Our field’s overstocked, so we have to reduce the number of sheep.
We don’t own the sheep we use for training the dogs, they belong to a sheep farmer in Mid-Wales. For years now, Glyn’s kept us supplied with however many sheep we want.
He’s happy to change them at any time, but to keep his travelling to a minimum, we try to keep the same sheep for a full year. The new sheep normally arrive as ewe-lambs (this year’s female lambs) at the end of September and the previous batch are taken away to run with the rams and hopefully produce their own lambs in the spring.
The arrangement suits Glyn because a few of his sheep get free grazing for a year – and it suits us because Glyn (a serious sheepdog trials competitor himself) brings us welsh mules, which are usually ideal for training a sheepdog as they show little or no aggression to the dog. They flock together very well too.
We take responsibility for the health of the sheep, but Glyn’s happy to change any or all of them if we ask him to for any reason.
Welsh mules are very hardy. They survive harsh conditions with little food in winter, so Glyn usually recommends we don’t feed them, but as we’re regularly chasing them with dogs we like to supplement the meagre amount of grass they find in the field during the winter with something nourishing to keep them in good condition.
We also reduce the numbers in winter. If the weather is wet, the ground can become very muddy, and of course, the more sheep we have, the costlier it will be to feed them, but in the spring, the grass grows very quickly, so we like to increase the numbers again as it gets warmer, to keep the grass to a manageable length.
Deciding how many sheep to have can be tricky. If we could accurately predict the weather, it would be easier, but as things are, we have to guess.
During a mild winter, fifteen sheep on our 2 hectare (5 acre) patch seems to work well, but last winter was exceptionally wet and five would have been enough. The weather was so wet, we had to cancel our sheepdog training courses from October to March, so having the extra numbers just meant the field was even muddier than it needed to be.
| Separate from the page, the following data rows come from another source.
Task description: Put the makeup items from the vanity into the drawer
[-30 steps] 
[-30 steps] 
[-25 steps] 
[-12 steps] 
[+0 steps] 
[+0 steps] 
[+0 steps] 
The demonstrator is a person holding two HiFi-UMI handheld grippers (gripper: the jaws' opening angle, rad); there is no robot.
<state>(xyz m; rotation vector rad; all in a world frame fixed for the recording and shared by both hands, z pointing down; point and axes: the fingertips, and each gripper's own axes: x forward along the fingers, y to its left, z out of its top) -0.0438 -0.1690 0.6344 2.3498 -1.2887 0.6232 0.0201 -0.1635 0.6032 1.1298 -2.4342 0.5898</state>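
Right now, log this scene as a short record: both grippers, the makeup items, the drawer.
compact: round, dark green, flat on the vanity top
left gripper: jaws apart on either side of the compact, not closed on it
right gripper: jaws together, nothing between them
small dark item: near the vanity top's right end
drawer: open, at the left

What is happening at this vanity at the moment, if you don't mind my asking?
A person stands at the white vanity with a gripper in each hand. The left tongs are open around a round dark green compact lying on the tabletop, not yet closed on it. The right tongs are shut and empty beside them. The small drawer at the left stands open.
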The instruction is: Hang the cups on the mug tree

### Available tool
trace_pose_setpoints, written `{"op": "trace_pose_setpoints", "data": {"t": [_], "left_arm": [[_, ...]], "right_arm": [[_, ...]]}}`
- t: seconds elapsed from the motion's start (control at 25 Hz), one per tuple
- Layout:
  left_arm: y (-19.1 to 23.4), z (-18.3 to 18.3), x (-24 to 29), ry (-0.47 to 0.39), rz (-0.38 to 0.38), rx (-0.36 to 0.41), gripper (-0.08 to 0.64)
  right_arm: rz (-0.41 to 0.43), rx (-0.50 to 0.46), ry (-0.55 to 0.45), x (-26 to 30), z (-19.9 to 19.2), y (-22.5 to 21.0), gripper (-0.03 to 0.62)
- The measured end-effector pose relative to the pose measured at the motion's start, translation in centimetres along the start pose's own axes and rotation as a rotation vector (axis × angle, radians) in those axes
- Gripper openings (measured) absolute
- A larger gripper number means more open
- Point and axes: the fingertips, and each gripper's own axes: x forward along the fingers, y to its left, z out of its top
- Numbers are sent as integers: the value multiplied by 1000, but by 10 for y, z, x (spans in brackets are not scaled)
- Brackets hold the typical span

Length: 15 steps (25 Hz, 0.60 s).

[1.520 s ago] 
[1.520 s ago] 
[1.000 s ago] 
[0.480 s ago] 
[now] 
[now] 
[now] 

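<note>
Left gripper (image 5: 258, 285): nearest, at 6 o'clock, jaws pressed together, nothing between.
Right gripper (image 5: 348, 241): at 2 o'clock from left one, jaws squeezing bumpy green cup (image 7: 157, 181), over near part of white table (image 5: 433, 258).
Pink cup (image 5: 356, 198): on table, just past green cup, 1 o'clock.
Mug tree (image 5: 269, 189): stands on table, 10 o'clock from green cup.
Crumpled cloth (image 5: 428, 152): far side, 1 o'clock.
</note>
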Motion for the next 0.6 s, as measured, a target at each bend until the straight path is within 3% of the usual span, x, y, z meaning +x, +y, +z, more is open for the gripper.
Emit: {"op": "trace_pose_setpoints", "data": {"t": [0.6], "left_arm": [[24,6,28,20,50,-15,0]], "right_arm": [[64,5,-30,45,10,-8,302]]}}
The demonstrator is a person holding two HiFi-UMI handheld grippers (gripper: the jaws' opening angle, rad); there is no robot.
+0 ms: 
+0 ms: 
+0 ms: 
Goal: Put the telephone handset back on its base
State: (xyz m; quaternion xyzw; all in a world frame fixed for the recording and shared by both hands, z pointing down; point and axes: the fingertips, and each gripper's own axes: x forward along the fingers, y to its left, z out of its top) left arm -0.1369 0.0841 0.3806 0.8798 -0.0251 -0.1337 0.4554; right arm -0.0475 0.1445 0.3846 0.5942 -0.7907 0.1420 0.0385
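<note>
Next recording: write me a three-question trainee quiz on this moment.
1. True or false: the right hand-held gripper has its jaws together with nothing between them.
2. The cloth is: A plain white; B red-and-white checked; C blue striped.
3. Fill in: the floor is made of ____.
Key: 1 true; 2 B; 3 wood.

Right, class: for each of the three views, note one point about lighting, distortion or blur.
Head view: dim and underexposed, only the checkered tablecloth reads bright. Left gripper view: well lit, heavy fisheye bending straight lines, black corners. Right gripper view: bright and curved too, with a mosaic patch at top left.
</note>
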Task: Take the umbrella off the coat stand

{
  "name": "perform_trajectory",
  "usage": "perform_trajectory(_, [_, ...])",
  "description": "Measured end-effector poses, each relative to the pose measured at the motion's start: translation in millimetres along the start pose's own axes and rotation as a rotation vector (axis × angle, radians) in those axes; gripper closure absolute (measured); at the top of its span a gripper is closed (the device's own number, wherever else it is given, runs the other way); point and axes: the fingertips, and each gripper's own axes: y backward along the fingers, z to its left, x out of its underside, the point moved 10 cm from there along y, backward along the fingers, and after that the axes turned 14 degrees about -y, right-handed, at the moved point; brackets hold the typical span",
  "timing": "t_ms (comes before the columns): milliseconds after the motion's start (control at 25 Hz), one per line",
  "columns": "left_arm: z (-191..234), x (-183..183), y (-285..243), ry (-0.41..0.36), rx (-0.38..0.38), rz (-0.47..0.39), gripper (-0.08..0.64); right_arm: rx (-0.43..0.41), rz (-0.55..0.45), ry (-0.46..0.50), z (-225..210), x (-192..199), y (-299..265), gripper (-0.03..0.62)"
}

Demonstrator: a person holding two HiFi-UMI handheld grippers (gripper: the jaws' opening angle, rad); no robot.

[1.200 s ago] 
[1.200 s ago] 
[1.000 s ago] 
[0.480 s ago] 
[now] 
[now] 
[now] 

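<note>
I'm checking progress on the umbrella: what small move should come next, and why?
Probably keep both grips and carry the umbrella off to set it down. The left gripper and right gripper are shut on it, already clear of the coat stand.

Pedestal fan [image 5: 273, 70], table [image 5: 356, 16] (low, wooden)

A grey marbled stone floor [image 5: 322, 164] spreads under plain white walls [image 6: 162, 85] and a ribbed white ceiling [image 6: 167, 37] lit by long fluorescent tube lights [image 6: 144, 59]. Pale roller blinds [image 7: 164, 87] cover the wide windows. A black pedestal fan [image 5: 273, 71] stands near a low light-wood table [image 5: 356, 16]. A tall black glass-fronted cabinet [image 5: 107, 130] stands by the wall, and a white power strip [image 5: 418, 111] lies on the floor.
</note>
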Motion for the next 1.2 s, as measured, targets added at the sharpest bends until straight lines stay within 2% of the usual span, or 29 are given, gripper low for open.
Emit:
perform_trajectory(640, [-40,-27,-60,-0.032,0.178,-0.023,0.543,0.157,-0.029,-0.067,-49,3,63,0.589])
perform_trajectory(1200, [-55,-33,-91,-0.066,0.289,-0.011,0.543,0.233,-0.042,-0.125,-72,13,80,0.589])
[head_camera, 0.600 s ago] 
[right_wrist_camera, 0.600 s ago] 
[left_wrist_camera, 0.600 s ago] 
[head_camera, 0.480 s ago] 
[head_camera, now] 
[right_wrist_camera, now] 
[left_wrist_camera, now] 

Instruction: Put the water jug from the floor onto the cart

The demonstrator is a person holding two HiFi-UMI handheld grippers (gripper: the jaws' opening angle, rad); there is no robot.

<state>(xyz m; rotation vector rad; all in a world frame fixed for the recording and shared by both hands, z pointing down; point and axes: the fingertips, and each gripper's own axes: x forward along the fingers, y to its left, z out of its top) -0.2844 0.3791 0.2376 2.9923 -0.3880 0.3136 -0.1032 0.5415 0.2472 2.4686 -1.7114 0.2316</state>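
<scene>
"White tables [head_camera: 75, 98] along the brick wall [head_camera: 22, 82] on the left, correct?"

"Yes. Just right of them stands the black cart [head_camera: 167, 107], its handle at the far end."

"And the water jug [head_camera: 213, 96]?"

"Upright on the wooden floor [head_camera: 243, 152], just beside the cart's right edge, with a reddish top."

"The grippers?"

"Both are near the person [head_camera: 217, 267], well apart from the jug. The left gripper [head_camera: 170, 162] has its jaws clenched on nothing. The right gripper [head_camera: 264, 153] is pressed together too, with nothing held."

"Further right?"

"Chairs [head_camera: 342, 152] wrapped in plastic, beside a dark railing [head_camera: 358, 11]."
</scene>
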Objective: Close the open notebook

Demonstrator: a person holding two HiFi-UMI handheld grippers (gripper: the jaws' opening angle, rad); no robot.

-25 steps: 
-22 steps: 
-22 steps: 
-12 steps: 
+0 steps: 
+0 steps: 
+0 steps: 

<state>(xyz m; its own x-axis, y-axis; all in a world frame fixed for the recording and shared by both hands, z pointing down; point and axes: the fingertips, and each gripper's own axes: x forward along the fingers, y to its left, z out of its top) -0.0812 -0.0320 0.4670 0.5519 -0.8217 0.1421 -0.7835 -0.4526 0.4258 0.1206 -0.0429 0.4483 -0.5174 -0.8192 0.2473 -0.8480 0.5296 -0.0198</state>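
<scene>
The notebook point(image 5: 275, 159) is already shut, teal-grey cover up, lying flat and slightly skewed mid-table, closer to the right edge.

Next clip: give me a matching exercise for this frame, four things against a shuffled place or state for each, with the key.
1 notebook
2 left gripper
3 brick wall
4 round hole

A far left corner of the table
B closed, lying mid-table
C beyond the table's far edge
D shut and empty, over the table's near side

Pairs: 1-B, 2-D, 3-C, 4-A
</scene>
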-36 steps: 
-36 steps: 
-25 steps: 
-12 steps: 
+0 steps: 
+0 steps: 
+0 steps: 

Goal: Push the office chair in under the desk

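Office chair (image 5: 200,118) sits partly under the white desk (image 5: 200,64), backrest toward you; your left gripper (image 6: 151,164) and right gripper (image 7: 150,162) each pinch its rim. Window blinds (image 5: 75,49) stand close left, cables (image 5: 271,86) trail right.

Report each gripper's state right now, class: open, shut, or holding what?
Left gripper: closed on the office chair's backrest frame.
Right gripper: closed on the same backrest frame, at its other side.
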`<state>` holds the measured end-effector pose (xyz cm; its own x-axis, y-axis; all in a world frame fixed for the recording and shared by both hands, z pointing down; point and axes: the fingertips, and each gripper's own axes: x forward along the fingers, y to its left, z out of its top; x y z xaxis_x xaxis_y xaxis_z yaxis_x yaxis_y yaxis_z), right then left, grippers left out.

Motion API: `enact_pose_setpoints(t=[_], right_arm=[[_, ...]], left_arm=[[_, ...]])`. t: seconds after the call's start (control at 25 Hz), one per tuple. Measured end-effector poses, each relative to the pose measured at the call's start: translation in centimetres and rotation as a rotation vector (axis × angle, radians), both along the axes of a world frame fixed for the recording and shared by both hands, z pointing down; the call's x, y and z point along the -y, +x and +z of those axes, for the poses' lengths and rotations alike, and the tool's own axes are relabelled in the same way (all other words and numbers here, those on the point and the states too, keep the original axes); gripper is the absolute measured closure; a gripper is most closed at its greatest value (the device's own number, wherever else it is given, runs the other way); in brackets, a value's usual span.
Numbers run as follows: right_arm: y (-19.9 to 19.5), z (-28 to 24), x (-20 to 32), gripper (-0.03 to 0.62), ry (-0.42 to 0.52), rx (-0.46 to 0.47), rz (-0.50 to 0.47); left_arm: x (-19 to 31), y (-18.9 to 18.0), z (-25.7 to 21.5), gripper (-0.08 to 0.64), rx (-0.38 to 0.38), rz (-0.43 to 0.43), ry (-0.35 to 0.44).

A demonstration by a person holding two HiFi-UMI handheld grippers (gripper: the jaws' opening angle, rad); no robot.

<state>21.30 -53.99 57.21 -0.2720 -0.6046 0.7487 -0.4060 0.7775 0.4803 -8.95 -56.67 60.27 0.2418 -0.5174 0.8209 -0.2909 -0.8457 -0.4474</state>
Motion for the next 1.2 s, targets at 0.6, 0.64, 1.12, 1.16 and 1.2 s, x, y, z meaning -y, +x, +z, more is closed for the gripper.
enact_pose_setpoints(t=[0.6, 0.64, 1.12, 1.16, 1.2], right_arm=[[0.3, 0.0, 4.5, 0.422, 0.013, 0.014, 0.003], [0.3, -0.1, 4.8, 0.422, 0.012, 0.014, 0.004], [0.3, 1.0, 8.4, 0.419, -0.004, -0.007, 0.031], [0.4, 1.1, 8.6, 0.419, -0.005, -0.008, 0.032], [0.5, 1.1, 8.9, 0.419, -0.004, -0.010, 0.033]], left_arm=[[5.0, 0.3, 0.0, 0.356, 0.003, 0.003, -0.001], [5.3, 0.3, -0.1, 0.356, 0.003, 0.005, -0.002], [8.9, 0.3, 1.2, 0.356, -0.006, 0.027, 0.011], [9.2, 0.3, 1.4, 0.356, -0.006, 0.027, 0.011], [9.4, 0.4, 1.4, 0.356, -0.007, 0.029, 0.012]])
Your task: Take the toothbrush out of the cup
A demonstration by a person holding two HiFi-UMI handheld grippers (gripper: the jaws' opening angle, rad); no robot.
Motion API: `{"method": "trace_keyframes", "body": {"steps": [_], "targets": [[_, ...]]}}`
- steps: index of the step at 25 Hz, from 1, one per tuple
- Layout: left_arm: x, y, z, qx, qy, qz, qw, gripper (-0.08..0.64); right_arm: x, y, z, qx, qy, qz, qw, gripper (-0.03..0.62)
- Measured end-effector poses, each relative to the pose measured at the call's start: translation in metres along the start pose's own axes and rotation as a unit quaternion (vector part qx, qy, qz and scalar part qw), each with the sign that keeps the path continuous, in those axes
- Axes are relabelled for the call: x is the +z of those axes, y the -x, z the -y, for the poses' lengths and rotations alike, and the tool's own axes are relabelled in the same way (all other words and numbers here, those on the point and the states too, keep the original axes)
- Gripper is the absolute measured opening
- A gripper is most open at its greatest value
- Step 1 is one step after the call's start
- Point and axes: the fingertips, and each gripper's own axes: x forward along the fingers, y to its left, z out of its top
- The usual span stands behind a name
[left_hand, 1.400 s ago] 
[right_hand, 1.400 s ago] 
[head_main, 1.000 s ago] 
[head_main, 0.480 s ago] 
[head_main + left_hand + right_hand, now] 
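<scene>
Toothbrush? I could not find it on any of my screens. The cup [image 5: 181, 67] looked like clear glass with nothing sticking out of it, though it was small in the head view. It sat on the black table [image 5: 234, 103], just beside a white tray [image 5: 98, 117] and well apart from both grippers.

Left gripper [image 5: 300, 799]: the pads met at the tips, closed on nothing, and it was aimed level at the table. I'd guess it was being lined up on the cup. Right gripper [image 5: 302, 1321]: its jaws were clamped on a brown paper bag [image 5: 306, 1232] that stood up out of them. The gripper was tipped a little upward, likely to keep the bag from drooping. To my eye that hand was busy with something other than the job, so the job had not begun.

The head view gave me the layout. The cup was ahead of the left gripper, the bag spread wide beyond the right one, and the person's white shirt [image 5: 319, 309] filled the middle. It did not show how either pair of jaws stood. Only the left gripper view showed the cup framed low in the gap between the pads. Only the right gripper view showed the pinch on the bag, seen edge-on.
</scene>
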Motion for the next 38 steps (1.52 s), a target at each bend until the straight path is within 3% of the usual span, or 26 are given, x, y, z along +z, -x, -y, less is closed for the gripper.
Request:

Going into spring, the ground was so wet, I thought that as the weather warmed up the grass would grow wildly, so I opted to increase the size of our little flock to forty. Previously, we’d had between twenty five and thirty throughout the summer but this didn’t seem like enough because we spent a lot of time mowing. If you’ve trained a sheepdog on long grass, you’ll know that it’s far from ideal, so we like to keep a covering that’s around ankle deep.
Glyn duly brought us some extra sheep and it was great to have a proper little flock at home for a change. Unfortunately, the weather didn’t warm up for a very long time. As well as being easily the wettest winter I can remember, we had the coldest spring I’m aware of too. As a result, by the time the weather was warm enough for the grass to grow, the ground had dried out and with forty sheep eating it, the grass never really got started.
All through the summer so far, I’ve been anxiously hoping for lots of rain, and in the last week or so we’ve had a couple of good showers but it’s come too late. The field is like a lawn. We must ahve saved a lot of fuel that we’d normally use in the mower, but we need a good covering of grass to act as a carpet and prevent the sheep from poaching (pushing the grass into the wet ground and churning it up with their feet) the field up through the winter – and grass doesn’t usually grow much between now and next spring, so we have to drastically reduce the number of sheep as soon as possible.
Sadly, around twenty-five sheep will be going back to Wales on Tuesday. This will leave us with just fifteen sheep, but we don’t have a choice really. Of course, we can revise the number at the end of September, but unless the grass improves rapidly I expect to reduce the flock size still further when the new sheep arrive.